Re: R: Re: Slow startup of systemd-journal on BTRFS

2014-06-13 Thread Goffredo Baroncelli
Hi Dave

On 06/13/2014 01:24 AM, Dave Chinner wrote:
 On Thu, Jun 12, 2014 at 12:37:13PM +, Duncan wrote:
 Goffredo Baroncelli kreij...@libero.it posted on Thu, 12 Jun 2014
 13:13:26 +0200 as excerpted:

 systemd has a very stupid journal write pattern. It checks if there is
 space in the file for the write, and if not it fallocates the small
 amount of space it needs (it does *4 byte* fallocate calls!) and then
 does the write to it.  All this does is fragment the crap out of the log
 files because the filesystems cannot optimise the allocation patterns.

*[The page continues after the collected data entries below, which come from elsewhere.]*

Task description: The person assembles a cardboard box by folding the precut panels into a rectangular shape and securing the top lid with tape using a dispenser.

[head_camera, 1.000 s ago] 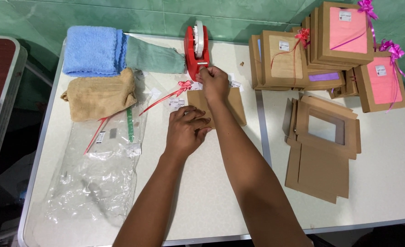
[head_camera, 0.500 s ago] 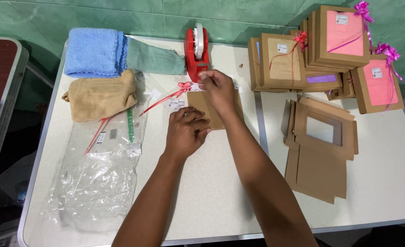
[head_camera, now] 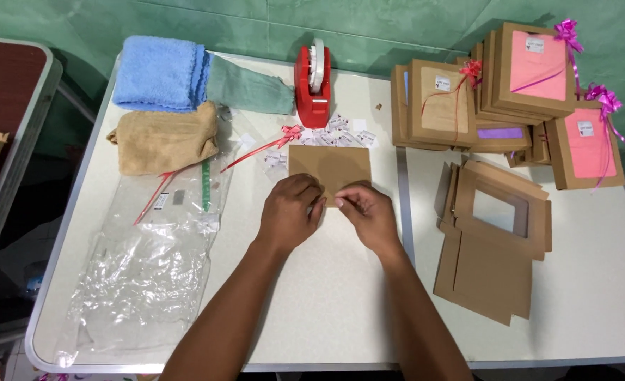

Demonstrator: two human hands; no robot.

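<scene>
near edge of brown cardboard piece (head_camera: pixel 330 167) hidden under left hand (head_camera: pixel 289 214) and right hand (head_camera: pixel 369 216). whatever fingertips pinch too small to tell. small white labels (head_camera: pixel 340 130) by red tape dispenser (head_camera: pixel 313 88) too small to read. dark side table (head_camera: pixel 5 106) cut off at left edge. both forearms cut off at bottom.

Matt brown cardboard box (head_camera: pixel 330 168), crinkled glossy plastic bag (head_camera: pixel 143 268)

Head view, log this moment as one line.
left hand: on brown card near edge | right hand: same edge | tape dispenser: behind card
</scene>
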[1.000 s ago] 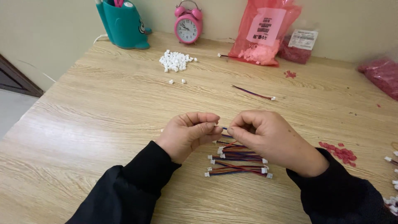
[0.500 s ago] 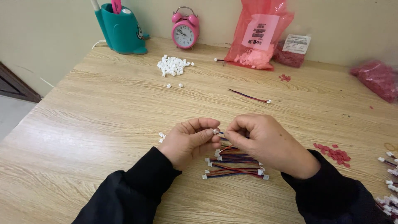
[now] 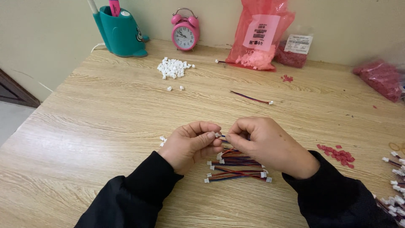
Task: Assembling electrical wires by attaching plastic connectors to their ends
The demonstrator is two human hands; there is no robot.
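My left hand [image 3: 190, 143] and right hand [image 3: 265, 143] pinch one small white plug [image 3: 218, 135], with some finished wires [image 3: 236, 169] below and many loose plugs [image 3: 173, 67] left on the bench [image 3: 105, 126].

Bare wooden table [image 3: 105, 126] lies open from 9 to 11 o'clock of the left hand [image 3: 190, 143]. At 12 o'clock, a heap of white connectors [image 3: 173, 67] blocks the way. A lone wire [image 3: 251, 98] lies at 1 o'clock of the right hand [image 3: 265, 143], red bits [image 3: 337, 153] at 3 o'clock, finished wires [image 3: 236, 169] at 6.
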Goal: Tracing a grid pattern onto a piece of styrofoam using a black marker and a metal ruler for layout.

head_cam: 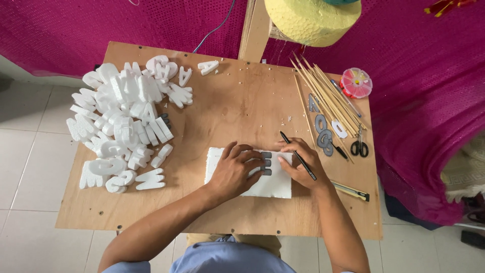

 I checked the code, and to me it seems that the fallocate() are done in
 FILE_SIZE_INCREASE unit (actually 8MB).

 FWIW, either 4 byte or 8 MiB fallocate calls would be bad, I think 
 actually pretty much equally bad without NOCOW set on the file.
 
 So maybe it's been fixed in systemd since the last time I looked.
 Yup:
 
 http://cgit.freedesktop.org/systemd/systemd/commit/src/journal/journal-file.c?id=eda4b58b50509dc8ad0428a46e20f6c5cf516d58
 
 The reason it was changed? To save a syscall per append, not to
 prevent fragmentation of the file, which was the problem everyone
 was complaining about...

thanks for pointing that. However I am performing my tests on a fedora 20 with 
systemd-208, which seems have this change
 
 Why?  Because btrfs data blocks are 4 KiB.  With COW, the effect for 
 either 4 byte or 8 MiB file allocations is going to end up being the 
 same, forcing (repeated until full) rewrite of each 4 KiB block into its 
 own extent.


I am reaching the conclusion that fallocate is not the problem. The fallocate 
increase the filesize of about 8MB, which is enough for some logging. So it is 
not called very often.

I have to investigate more what happens when the log are copied from /run to 
/var/log/journal: this is when journald seems to slow all.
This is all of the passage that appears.